§ WHAT TO WORK ON
The first line of the entries through the line bearing "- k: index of": copy these lines exactly and return nothing else.

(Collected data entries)
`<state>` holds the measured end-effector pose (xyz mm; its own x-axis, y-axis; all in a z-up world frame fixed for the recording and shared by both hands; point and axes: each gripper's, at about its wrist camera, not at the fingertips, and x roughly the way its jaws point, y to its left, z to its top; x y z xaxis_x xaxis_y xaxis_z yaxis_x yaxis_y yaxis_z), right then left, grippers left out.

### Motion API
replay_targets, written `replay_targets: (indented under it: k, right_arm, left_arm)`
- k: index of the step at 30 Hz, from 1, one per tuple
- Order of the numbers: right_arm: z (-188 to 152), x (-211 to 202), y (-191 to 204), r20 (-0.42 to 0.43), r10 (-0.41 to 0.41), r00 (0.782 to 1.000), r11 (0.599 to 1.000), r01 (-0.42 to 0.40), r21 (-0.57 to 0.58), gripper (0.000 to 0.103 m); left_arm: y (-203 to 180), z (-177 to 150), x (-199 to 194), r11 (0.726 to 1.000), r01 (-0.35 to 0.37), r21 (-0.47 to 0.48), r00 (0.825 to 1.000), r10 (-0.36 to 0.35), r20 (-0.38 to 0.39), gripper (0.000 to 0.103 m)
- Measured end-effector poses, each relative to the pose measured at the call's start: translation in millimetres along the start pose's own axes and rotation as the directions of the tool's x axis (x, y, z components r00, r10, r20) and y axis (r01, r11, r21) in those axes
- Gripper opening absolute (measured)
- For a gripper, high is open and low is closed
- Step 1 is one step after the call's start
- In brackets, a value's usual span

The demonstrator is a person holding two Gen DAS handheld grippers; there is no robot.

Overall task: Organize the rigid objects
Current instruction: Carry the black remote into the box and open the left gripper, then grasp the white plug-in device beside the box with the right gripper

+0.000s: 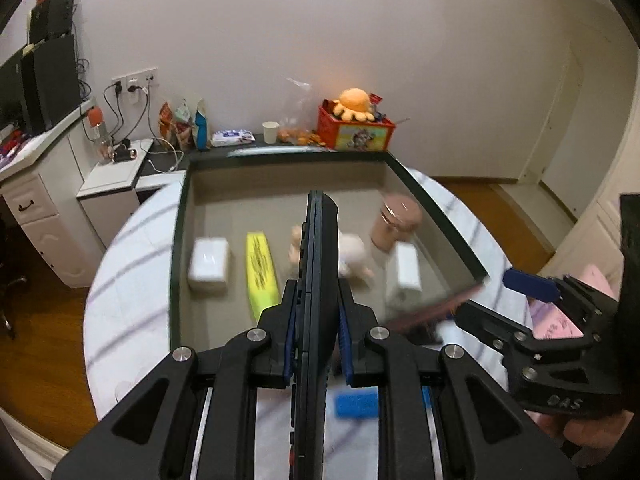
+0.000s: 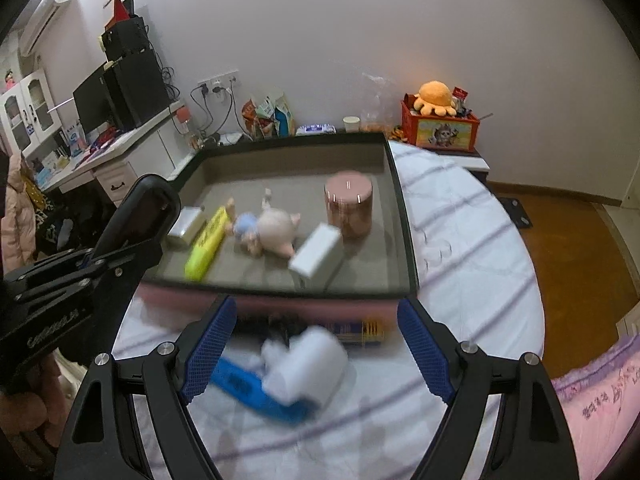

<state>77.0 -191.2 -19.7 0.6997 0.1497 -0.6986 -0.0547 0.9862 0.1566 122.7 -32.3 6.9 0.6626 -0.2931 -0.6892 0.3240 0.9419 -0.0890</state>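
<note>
A dark-rimmed tray (image 1: 436, 220) with a grey floor holds a white box (image 1: 210, 264), a yellow tube (image 1: 262, 272), a pig doll (image 2: 272, 228), a pink jar (image 2: 350, 208) and a second white box (image 2: 316, 256). My left gripper (image 1: 316, 292) is shut on a thin black remote control (image 1: 320, 240), held on edge above the tray's near side. My right gripper (image 2: 316, 312) stands open over the table just short of the tray. Below its fingers lies a white lint roller (image 2: 308, 364) with a blue handle (image 2: 248, 384), untouched.
The round table has a white striped cloth (image 2: 460, 240). A pink flat item and a dark comb-like thing (image 2: 272, 328) lie against the tray's near rim. A red toy box (image 2: 440, 128), a paper cup (image 2: 352, 123) and snack bags (image 2: 268, 116) line the back wall.
</note>
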Motion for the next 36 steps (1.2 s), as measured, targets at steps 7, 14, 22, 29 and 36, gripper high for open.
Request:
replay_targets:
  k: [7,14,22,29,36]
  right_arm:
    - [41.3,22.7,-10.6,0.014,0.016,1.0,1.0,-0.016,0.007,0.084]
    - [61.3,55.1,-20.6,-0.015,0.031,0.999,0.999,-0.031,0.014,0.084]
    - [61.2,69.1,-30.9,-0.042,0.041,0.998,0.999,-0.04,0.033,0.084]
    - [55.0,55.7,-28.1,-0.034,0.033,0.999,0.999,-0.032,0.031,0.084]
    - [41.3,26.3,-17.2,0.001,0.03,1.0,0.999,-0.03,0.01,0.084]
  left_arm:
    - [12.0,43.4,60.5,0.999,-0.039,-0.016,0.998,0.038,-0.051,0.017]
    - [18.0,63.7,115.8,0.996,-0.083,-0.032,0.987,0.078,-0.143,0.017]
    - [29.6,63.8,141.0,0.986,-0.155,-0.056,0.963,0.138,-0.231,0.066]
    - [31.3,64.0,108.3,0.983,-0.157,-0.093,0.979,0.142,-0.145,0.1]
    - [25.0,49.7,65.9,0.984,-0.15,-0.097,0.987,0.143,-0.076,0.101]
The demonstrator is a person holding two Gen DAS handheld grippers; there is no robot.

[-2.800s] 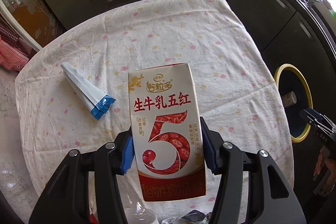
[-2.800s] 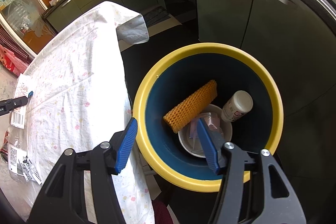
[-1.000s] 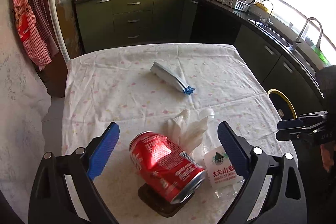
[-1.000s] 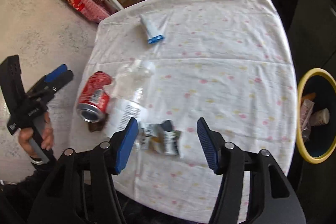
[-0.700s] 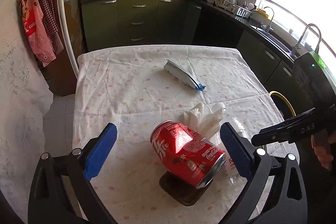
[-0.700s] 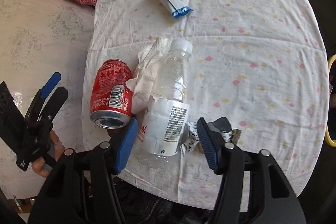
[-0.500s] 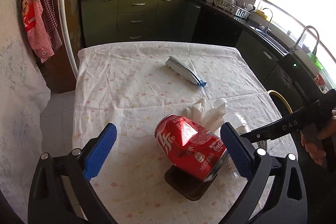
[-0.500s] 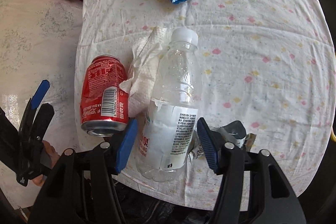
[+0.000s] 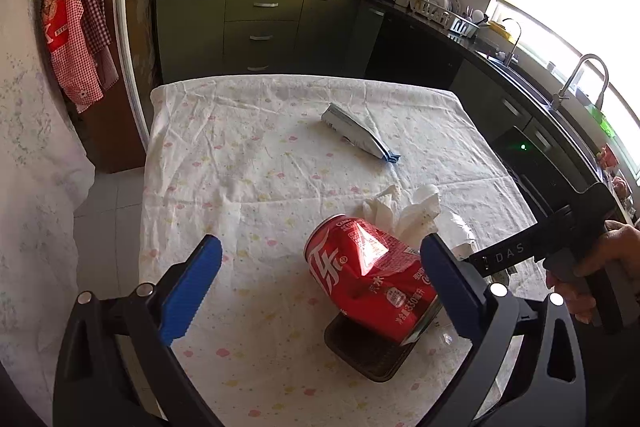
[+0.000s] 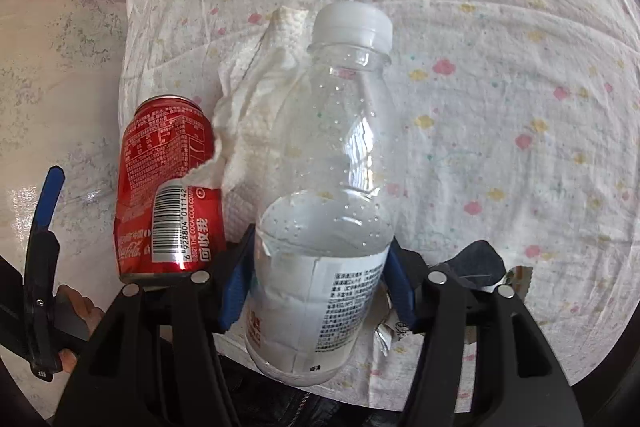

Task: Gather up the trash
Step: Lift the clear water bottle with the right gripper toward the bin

§ RESULT FOR THIS TASK
`<state>` holds the measured end-effector pose (xyz mm; its own x-axis, y-axis; all in a z-up world frame fixed for the recording and shared by both hands; point and axes: each gripper's, at about its wrist camera, not at the fingertips, and x roughly the way its jaws point, y to its left, z to its top; x y z xaxis_x xaxis_y xaxis_z yaxis_x yaxis_y yaxis_z), right then left, grippers left out.

### Motion API
replay_targets, written `replay_targets: (indented under it: k, right_arm, left_arm)`
- k: index of the step at 30 Hz, from 1, one per tuple

Above is the complete output.